→ WORK TASK: From the material below, copy each line that holds the word "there".

+--

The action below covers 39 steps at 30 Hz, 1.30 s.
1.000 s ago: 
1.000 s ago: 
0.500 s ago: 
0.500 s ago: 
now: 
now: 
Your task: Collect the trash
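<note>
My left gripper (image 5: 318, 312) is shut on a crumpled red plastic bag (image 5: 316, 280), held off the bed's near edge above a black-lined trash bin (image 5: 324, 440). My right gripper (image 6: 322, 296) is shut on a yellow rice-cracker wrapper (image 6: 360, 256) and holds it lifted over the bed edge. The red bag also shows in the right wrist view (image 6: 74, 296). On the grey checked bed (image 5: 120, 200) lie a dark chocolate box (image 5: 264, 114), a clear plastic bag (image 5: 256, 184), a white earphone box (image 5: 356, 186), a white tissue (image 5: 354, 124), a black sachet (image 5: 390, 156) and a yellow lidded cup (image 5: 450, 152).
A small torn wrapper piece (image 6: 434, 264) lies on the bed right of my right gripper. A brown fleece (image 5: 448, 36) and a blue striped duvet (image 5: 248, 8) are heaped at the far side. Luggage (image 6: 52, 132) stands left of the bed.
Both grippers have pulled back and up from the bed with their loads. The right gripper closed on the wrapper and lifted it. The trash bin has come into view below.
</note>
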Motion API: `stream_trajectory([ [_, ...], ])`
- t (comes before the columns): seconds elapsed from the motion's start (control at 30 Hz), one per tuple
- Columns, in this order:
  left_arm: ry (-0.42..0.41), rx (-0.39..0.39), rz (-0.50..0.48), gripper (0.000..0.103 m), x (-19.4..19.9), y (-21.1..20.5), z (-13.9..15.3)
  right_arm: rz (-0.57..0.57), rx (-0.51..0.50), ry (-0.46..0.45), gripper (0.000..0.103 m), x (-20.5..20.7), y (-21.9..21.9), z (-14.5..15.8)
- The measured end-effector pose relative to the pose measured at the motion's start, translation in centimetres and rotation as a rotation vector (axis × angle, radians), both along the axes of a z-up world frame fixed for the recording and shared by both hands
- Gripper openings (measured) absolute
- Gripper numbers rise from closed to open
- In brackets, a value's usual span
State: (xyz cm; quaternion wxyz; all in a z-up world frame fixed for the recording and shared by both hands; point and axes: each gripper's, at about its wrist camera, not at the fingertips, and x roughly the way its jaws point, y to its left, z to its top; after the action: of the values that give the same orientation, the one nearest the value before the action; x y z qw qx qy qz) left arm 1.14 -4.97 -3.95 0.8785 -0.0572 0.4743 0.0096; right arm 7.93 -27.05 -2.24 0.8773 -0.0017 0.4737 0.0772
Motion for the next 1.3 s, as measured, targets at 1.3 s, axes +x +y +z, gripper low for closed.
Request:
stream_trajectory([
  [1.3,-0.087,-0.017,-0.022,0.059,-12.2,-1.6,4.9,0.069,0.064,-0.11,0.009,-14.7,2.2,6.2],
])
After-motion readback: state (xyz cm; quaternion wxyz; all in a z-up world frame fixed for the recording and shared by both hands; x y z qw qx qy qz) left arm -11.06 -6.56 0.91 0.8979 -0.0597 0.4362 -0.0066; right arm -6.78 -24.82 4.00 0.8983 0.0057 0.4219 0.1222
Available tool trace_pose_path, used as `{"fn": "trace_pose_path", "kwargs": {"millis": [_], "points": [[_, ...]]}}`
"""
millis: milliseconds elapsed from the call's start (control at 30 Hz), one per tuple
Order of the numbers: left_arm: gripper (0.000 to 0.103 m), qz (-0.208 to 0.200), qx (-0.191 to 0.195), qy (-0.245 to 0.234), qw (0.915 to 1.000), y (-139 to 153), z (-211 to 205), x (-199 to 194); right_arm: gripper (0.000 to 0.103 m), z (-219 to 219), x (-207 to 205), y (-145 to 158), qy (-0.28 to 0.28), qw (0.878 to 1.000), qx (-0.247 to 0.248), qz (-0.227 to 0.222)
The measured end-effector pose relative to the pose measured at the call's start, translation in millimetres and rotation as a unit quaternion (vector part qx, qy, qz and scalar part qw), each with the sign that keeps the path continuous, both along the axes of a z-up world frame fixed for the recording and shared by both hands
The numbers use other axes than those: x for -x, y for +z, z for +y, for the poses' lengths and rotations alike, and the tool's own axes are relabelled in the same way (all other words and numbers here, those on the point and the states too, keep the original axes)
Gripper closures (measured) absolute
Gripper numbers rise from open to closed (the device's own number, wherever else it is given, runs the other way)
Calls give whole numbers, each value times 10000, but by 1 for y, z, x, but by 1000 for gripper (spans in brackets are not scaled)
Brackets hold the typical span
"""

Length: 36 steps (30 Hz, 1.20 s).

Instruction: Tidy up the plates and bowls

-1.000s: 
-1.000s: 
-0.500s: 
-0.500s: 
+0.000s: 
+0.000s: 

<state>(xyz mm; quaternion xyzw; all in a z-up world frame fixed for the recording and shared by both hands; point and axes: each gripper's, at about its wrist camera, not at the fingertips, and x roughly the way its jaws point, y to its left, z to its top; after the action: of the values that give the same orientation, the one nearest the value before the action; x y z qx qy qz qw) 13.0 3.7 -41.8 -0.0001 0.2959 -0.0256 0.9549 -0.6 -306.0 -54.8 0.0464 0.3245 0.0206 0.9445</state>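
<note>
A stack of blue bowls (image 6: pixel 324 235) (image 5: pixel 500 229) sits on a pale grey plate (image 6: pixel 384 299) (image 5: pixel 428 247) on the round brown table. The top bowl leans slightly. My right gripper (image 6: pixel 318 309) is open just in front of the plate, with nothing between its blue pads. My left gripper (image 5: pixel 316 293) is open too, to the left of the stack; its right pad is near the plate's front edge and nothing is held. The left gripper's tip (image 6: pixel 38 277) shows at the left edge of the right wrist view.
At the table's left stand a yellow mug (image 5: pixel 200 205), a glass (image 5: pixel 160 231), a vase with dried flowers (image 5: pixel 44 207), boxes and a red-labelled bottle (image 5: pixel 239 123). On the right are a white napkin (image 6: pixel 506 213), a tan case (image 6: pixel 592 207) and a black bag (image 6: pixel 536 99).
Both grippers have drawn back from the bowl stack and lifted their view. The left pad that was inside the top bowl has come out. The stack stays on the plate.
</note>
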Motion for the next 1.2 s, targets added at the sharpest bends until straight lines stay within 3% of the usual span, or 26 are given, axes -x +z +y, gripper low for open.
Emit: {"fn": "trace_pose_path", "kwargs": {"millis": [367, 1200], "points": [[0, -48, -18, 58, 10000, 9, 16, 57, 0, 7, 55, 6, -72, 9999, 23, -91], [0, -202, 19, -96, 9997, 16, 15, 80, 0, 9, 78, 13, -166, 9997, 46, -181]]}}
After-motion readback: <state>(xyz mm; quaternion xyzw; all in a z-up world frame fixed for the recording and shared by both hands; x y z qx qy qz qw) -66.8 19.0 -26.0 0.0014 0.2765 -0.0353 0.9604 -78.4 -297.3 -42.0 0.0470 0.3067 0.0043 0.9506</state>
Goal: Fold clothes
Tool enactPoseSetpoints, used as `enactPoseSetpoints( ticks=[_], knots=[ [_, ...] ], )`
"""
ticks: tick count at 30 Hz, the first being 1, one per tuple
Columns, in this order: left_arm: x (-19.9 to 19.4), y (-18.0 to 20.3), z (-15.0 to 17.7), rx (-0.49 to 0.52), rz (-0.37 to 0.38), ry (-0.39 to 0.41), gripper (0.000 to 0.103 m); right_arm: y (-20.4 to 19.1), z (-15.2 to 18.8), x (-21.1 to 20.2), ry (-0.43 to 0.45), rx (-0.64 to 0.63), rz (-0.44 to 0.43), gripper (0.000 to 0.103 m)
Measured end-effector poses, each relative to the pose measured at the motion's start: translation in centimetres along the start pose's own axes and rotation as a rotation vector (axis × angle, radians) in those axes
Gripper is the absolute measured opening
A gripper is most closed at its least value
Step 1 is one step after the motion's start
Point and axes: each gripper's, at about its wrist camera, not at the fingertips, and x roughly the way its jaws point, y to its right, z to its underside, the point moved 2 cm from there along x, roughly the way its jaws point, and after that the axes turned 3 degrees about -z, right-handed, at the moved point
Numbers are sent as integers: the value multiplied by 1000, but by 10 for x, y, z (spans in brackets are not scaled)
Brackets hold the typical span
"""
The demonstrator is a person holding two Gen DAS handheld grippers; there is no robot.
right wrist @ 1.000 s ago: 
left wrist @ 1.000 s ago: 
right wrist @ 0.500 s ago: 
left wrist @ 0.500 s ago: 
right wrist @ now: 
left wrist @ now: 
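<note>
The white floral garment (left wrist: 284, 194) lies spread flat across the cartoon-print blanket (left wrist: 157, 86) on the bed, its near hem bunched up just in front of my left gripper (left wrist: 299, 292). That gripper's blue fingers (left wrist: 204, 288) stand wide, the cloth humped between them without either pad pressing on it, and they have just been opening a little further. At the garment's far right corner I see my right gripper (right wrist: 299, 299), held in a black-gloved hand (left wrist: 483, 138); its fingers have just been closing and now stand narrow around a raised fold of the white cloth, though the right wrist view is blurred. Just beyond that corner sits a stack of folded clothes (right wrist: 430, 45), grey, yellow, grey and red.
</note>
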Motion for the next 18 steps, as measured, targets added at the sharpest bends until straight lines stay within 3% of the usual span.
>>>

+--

→ ANSWER TO THIS PROBLEM:
Point and axes: each gripper's, at about its wrist camera, not at the fingertips, and x roughly the way its jaws point, y to its right, z to its underside, the point moved 2 cm from there along x, roughly the way its jaws point, and after that the axes turned 3 degrees about -z, right-handed, at the moved point
The demonstrator is a person holding two Gen DAS handheld grippers; there is no robot.

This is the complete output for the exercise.